After heavy population losses to continuous epidemics between 1614 and 1675, there were about 15,000 Native Americans living in southern New England at the beginning of the King Philip’s War. In less than two years 2,000 had been killed in the fighting – 1,000 during a single battle in Rhode Island. Another 1,000 were captured and sold as slaves to the West Indies (reasonably reliable numbers). After the war, the terms of peace imposed by the New England colonists were harsh. The survivors of the Nipmuc and other tribes in southern New England were collected into a series of praying towns supervised by Puritan missionaries or confined to small reservations in remote areas. However, this permitted the first really accurate census of natives in southern New England to be taken in 1680. There were only 4,000 left! Considering that even conservative estimates of the native population in 1614 exceed 100,000, there had been a population loss (within the space of a single lifetime) of at least 96% – due almost entirely to contact with Europeans.
Arguments over genocide usually revolve around the question of intent. Undoubtedly, European disease was responsible for almost all of the destruction of New England’s native population. Given the level of medical knowledge available at the time, it seems impossible that the New England colonists were capable of deliberate infection.

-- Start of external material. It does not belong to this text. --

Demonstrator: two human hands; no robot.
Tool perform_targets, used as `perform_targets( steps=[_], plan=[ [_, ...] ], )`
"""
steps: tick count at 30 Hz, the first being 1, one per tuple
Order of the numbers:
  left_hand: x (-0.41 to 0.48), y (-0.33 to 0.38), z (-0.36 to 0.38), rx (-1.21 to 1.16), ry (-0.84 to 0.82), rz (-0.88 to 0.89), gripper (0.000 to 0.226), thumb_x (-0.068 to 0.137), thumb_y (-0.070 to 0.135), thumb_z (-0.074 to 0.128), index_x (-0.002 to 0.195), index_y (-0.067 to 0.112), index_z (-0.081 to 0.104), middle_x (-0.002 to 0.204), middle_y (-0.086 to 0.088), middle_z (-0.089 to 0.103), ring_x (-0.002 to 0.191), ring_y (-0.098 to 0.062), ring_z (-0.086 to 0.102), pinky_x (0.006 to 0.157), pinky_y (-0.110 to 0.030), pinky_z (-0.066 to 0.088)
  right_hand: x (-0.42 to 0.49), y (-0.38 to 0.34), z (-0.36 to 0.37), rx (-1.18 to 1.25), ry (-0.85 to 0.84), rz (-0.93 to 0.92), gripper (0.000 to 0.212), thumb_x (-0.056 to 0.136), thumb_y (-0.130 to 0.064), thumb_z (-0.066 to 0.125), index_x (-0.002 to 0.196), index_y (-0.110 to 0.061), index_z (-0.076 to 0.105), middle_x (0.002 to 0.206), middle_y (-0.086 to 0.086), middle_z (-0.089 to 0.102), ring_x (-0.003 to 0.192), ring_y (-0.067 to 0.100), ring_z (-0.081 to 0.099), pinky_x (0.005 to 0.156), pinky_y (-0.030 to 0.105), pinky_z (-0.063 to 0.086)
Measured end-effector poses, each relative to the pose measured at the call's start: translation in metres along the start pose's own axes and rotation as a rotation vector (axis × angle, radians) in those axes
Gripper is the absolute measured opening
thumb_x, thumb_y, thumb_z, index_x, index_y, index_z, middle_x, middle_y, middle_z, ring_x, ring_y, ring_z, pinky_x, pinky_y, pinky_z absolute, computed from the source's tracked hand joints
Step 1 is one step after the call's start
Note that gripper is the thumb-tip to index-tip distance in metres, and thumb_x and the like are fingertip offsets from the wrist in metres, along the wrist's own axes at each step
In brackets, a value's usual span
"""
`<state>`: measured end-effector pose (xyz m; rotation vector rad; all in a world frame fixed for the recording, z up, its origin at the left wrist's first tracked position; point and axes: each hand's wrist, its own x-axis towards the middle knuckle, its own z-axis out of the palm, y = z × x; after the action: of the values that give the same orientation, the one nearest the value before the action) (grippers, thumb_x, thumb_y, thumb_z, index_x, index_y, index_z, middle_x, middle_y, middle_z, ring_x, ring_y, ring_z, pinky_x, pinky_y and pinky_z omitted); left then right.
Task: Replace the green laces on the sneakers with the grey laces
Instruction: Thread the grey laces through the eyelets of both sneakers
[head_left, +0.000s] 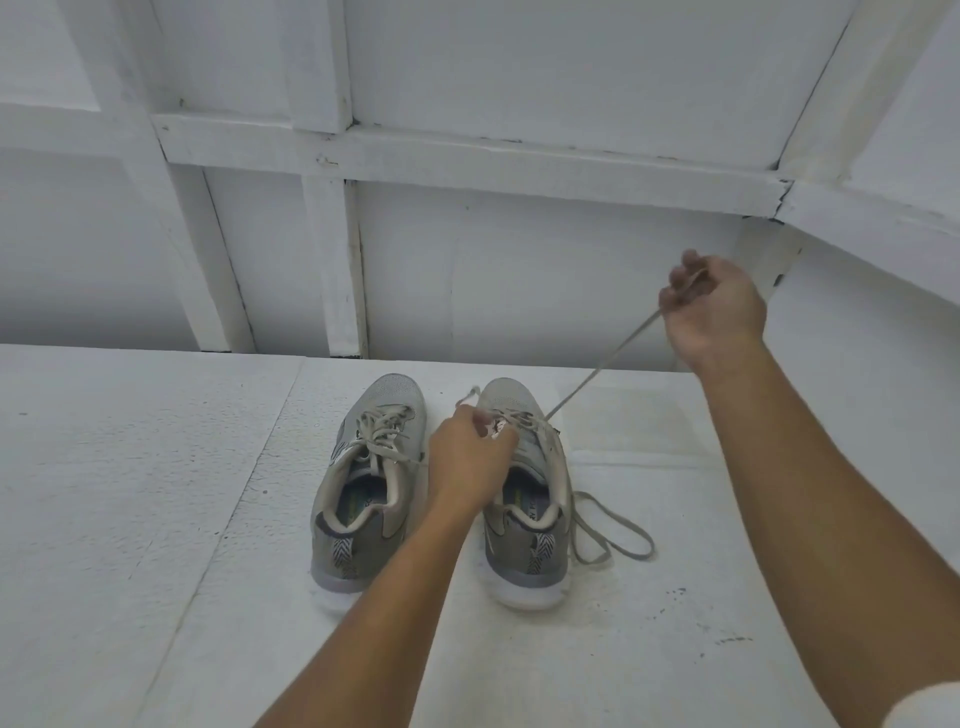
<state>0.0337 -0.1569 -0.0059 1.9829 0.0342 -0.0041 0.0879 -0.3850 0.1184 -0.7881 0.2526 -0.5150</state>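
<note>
R hand (714, 306) clenched on lace (597, 371), taut up off R sneaker (524, 499), mid-bench (156, 467) toward far edge. L hand (467, 457) gripping lace at eyelets. Keep pull steady, in line w/ eyelet; pin shoe w/ L; mind slack loop (613, 535) alongside.

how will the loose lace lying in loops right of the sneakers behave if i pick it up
Likely floppy: the loose flat greyish lace lies in slack loops on the white tabletop. Probably light, being a thin strip. It may drag, since it seems to touch the right grey mesh sneaker.
</note>
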Motion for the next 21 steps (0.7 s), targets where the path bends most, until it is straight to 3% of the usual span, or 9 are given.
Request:
perform_targets(
  steps=[1, 3, 6, 9, 11, 14, 18, 21],
  plan=[
    [-0.003, -0.003, 0.001, -0.025, 0.01, -0.006, 0.023, 0.089, 0.034, 0.061, 0.106, 0.019, 0.061, 0.102, 0.005, 0.063, 0.091, -0.011, 0.059, 0.073, -0.025, 0.043, -0.001, -0.001, 0.002, -0.137, -0.02, -0.072, 0.015, 0.093, -0.006, 0.042, 0.091, -0.017, 0.052, 0.08, 0.002, 0.062, 0.047, 0.012, 0.052, 0.044, 0.017, 0.035],
    [-0.008, -0.007, 0.003, -0.082, 0.045, -0.013, 0.02, 0.09, 0.037, 0.062, 0.101, 0.02, 0.063, 0.098, 0.007, 0.065, 0.089, -0.009, 0.06, 0.072, -0.022, 0.042, -0.011, 0.014, -0.003, -0.684, -0.142, -0.256, 0.02, 0.09, -0.005, 0.051, 0.096, -0.023, 0.059, 0.081, -0.001, 0.064, 0.047, 0.006, 0.046, 0.044, 0.016, 0.033],
    [-0.01, -0.01, 0.005, -0.146, 0.083, -0.024, 0.019, 0.09, 0.039, 0.062, 0.095, 0.021, 0.064, 0.095, 0.008, 0.066, 0.089, -0.007, 0.061, 0.075, -0.023, 0.045, -0.029, 0.063, -0.034, -1.569, -0.606, -0.294, 0.018, 0.089, -0.012, 0.065, 0.106, -0.017, 0.07, 0.101, -0.002, 0.065, 0.063, -0.008, 0.048, 0.07, 0.016, 0.038],
    [-0.012, -0.012, 0.008, -0.155, 0.099, -0.018, 0.02, 0.092, 0.04, 0.06, 0.095, 0.02, 0.065, 0.092, 0.009, 0.066, 0.086, -0.005, 0.06, 0.075, -0.022, 0.044, -0.035, 0.098, -0.064, -1.925, -0.752, -0.23, 0.018, 0.09, -0.026, 0.066, 0.106, -0.02, 0.071, 0.113, 0.001, 0.062, 0.092, 0.012, 0.057, 0.087, 0.028, 0.043],
    [-0.013, -0.012, 0.009, -0.167, 0.116, -0.018, 0.021, 0.093, 0.039, 0.06, 0.095, 0.019, 0.065, 0.092, 0.008, 0.067, 0.086, -0.005, 0.061, 0.075, -0.022, 0.044, -0.038, 0.105, -0.068, -1.901, -0.708, -0.237, 0.009, 0.093, -0.027, 0.061, 0.095, -0.021, 0.067, 0.105, 0.0, 0.061, 0.093, 0.02, 0.058, 0.084, 0.033, 0.045],
    [-0.014, -0.012, 0.01, -0.172, 0.135, -0.02, 0.021, 0.093, 0.039, 0.059, 0.095, 0.019, 0.065, 0.092, 0.007, 0.068, 0.087, -0.007, 0.061, 0.074, -0.021, 0.042, -0.035, 0.102, -0.063, -1.664, -0.592, -0.192, 0.013, 0.095, -0.024, 0.056, 0.085, -0.017, 0.058, 0.084, -0.006, 0.06, 0.077, 0.017, 0.054, 0.069, 0.031, 0.041],
    [-0.015, -0.012, 0.011, -0.149, 0.146, -0.006, 0.02, 0.095, 0.039, 0.058, 0.093, 0.02, 0.063, 0.091, 0.009, 0.067, 0.081, -0.004, 0.059, 0.062, -0.01, 0.038, -0.026, 0.083, -0.045, -0.953, -0.227, 0.021, 0.014, 0.093, -0.015, 0.049, 0.079, -0.015, 0.051, 0.088, 0.003, 0.065, 0.072, 0.015, 0.049, 0.055, 0.027, 0.031],
    [-0.015, -0.012, 0.013, -0.135, 0.155, -0.003, 0.02, 0.095, 0.039, 0.056, 0.095, 0.019, 0.062, 0.089, 0.007, 0.066, 0.077, 0.001, 0.056, 0.059, -0.007, 0.038, -0.018, 0.068, -0.035, -0.527, -0.043, 0.058, 0.015, 0.093, -0.008, 0.042, 0.082, -0.017, 0.048, 0.084, 0.002, 0.069, 0.068, 0.011, 0.05, 0.052, 0.024, 0.03]
  ],
)
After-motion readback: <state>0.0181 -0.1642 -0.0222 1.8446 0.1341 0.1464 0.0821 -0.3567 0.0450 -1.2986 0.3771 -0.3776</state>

Rumors abound, but no hard evidence exists this was even attempted before 1763. Nevertheless, it is obvious that, during the King Philip’s War, many New England colonists went well-beyond the bounds of normal warfare and attempted to exterminate the Native Americans in New England. Of the 15,000 natives in 1675, only 7,000 can be accounted for (2,000 killed; 1,000 prisoners sold into exile and slavery; and 4,000 survivors). Of the other 8,000, probably 2,000 (at the most) reached safety outside New England. A larger number of refugees would have been noticed by the French, or the English colonial government in New York. The fate of the remaining 6,000 was either massacre or starvation. The only question is how many of each, but there are very few records.

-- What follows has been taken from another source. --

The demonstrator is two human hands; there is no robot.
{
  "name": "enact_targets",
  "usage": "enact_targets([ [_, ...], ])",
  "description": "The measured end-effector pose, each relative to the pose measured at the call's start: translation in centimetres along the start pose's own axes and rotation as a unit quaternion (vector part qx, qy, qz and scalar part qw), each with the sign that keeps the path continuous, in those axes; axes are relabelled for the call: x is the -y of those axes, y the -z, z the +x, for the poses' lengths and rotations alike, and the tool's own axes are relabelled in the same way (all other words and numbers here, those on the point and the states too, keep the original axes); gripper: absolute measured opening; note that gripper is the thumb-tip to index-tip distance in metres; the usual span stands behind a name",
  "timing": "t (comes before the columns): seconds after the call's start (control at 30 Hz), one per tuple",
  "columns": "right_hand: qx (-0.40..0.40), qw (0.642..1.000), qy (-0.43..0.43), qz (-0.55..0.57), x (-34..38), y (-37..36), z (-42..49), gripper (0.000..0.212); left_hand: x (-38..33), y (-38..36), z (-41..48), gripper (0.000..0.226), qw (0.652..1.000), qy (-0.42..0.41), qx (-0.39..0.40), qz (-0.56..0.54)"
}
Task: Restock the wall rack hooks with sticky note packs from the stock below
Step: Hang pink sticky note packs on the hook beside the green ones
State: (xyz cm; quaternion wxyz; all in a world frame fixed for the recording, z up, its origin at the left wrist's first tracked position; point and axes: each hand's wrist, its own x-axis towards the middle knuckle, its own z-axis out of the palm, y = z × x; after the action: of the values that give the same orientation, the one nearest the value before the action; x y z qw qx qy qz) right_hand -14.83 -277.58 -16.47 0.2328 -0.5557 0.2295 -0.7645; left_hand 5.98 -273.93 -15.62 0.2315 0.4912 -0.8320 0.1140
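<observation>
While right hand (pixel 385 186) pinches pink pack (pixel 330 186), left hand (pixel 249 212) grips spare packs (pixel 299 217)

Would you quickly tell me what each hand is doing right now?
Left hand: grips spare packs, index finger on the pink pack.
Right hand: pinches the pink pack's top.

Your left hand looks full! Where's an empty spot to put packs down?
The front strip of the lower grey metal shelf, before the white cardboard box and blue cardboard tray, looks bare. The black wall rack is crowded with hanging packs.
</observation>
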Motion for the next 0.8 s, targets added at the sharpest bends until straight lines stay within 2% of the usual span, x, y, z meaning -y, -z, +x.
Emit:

Confined to mixed communities of praying villages and small reservations after 1680, almost all tribal identities and traditions of the New England Algonquin evaporated within a few years. Even their small land base quickly passed into white ownership. The Chaubunagungamaug currently have ten acres in Connecticut, while the Hassanamisco in Massachusetts have only two. The Hassanamesit Reservation contained 8,000 acres in 1728 when the Commonwealth of Massachusetts purchased the land. The money from the sale was to be held for the Nipmuc in an account at a Boston bank, but they never saw a penny of it. During the 1800s, a state official secretly borrowed (embezzled) the money for his private use. It was never repaid, and the thief was never prosecuted. Almost 250 years after the Pilgrims had landed at Plymouth, the Massachusetts legislature in 1869 finally passed a law granting citizenship to the Nipmuc.